Much to my surprise/excitement, Rosie's head popped out much more quickly than I had expected. It was the coolest feeling ever. Once that happened, I knew that the hardest part was behind me and that I was so close to meeting my baby face to face and embracing her. After the head was out I felt Rosie twist her body around, as babies do, before my last contraciton came on. I then gave one final push to move her body out and into the world a few minutes before noon.
I gently grabbed my baby, untangled the chord a bit, and slowly transitioned her body out of the water before placing her on my chest. I held onto her for the longest time, not wanting to give up a second of time with my new baby girl.

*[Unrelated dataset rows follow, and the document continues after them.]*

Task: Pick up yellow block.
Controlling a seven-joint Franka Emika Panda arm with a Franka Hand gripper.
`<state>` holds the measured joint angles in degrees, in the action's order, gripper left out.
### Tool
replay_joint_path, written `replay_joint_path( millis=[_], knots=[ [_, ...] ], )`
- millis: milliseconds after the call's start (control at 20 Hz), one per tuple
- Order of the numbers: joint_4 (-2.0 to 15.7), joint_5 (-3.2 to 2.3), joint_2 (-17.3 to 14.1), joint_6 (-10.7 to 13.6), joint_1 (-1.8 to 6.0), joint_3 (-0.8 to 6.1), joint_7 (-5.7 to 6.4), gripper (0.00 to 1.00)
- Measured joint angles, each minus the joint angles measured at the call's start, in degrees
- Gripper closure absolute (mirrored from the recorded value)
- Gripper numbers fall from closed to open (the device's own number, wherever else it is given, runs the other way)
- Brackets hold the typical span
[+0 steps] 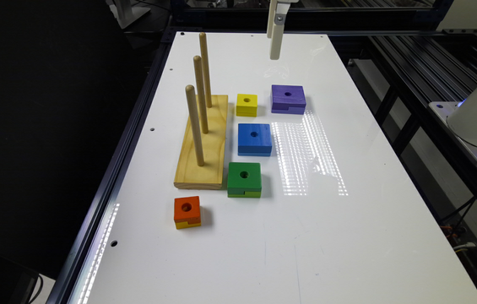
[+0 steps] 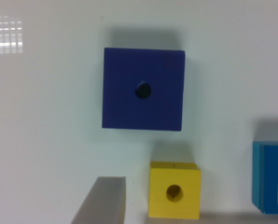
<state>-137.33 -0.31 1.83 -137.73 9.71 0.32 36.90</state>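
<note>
Five blocks sit on the white table [image 1: 348, 236] in the exterior view, and the gripper [image 1: 275, 54] hangs high over the far end, well clear of all of them. The yellow block [image 1: 247, 104] lies just beside the peg board [image 1: 204, 145], with the purple block [image 1: 288, 99] to the exterior view's right and the blue block [image 1: 254, 139] just in front. Open table runs wide on the exterior view's right; on the board side it is tight.

Over to the wrist view: the yellow block [image 2: 174, 190] sits low in the picture, the purple block [image 2: 143, 88] apart from it, the blue block [image 2: 271, 177] at the edge. One finger [image 2: 102, 200] shows as a grey slab beside the yellow block; whether the jaws are spread or closed cannot be told.

The likely risks are a finger clipping the blue block or the board on the way down, or a descent onto the purple block, which lies nearer the gripper.
</note>
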Motion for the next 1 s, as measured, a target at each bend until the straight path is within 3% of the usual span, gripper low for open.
replay_joint_path(
  millis=[300, 800, 1000],
  knots=[
    [0.53, 0.0, -0.4, 0.0, 0.69, -0.09, -0.77, 0.0],
    [0.56, 0.0, -0.9, 0.0, 0.75, -0.09, -0.86, 0.0],
    [0.58, 0.0, -3.3, -2.1, 0.77, -0.09, -0.87, 0.0]
  ],
)
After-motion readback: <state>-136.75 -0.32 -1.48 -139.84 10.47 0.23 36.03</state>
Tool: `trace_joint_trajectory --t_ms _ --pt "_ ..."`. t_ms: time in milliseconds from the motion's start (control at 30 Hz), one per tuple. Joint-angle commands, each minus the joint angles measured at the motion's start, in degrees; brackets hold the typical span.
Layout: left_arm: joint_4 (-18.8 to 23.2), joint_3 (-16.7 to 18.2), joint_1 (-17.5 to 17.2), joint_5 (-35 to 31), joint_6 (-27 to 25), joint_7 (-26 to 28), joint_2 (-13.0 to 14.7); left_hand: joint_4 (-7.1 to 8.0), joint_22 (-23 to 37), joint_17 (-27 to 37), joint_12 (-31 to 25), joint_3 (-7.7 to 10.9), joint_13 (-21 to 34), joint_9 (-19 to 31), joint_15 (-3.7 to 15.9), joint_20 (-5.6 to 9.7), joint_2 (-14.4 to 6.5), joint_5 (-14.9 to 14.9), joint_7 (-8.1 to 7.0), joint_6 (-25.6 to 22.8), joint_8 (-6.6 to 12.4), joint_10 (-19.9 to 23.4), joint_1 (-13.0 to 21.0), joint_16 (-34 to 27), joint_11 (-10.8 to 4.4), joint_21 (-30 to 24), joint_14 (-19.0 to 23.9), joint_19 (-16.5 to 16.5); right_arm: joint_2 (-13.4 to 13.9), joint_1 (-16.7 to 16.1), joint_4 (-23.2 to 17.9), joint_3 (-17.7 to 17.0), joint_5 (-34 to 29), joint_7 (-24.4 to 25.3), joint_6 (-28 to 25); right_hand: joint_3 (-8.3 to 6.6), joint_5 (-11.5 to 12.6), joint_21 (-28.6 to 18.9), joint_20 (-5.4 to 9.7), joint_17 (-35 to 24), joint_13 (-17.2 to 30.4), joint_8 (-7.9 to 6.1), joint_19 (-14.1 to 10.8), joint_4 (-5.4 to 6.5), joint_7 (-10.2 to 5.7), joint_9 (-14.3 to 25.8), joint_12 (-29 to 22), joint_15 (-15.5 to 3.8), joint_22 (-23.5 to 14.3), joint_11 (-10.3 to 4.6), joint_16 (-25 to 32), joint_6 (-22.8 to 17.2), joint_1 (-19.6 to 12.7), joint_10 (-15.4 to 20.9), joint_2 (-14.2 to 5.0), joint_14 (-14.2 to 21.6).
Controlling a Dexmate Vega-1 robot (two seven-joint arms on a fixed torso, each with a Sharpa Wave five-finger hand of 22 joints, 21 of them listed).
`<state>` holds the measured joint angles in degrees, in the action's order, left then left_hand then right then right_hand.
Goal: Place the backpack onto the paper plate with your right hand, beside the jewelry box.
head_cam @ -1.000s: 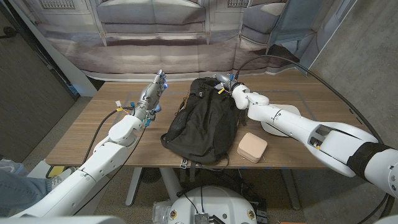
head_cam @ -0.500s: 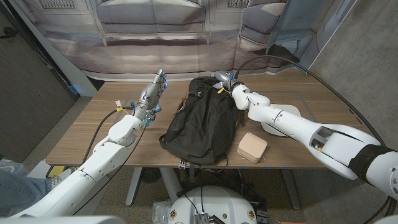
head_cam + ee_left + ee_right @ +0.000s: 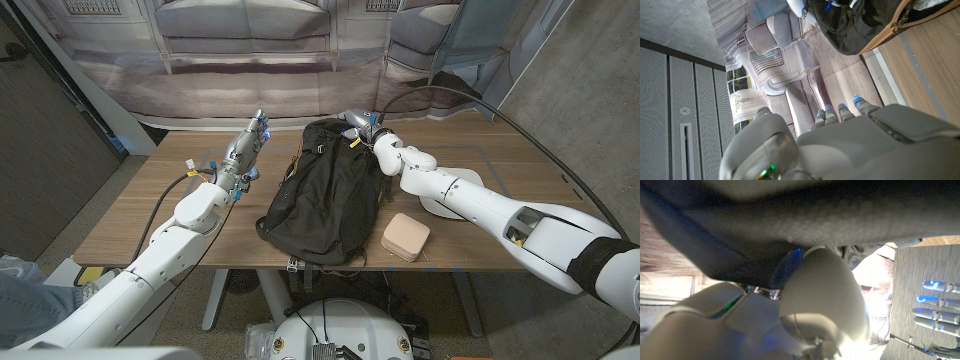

One thing that amazed me about this whole experience was how powerful the mind is and how big of a role it can play in so many aspects of childbirth.
I doubted my midwife when she talked about the impact unfinished tasks can have on labor, only to become a prime example of that exact thing. I was also scared of labor and experiencing the same pain that I had with my first, enough so to delay and slow things down significantly during my labor with Rosie.
So much empowerment came from persevering through the birth of June, whereas Rosie’s birth brought me healing and balance.
Both experiences paralleled what life was like for me at the time. When I had June, life was all about just powering through. I had started Primally Pure a little over a year before she was born and was still in major hustle mode, wearing ten different hats and scrambling to keep up.
And now with Rosie, I’m at a place where I’m able to take a bit more of a step back and evaluate + structure my work in such a way that allows me to do more of the things I’m great at within the business while handing off many the things I struggle with the most (something I'm constantly working towards), which in turn is allowing me to have more work/life balance and time with my family.
The two different experiences were also indicative of each girl’s personality. June is strong-willed and spunky, whereas Rosie is calm and content. Both of our girls are the biggest blessings ever, and I thank God each and every day for allowing me to be their mom!